Exercise objective ->
Repeat the whole listing below precisely. Omit all pictures.
==== Supplied information ====
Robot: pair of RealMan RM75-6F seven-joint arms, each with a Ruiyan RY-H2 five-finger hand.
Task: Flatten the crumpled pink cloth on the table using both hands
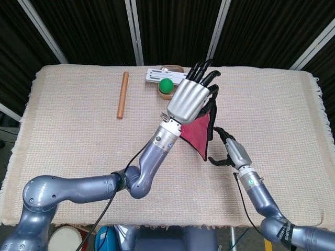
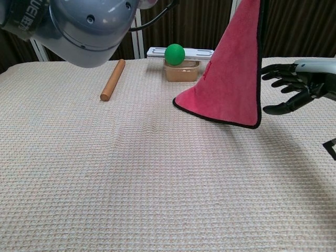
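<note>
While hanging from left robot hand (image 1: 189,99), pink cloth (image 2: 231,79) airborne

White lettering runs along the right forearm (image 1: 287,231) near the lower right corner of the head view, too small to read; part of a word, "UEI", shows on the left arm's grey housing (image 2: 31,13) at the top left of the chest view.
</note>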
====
Written response ->
Robot: pair of RealMan RM75-6F seven-joint arms, each with a Ruiyan RY-H2 five-finger hand.
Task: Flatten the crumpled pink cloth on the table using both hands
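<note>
While hanging from left robot hand (image 1: 189,99), pink cloth (image 2: 231,79) airborne

White lettering runs along the right forearm (image 1: 287,231) near the lower right corner of the head view, too small to read; part of a word, "UEI", shows on the left arm's grey housing (image 2: 31,13) at the top left of the chest view.
</note>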

The exercise is complete with this answer.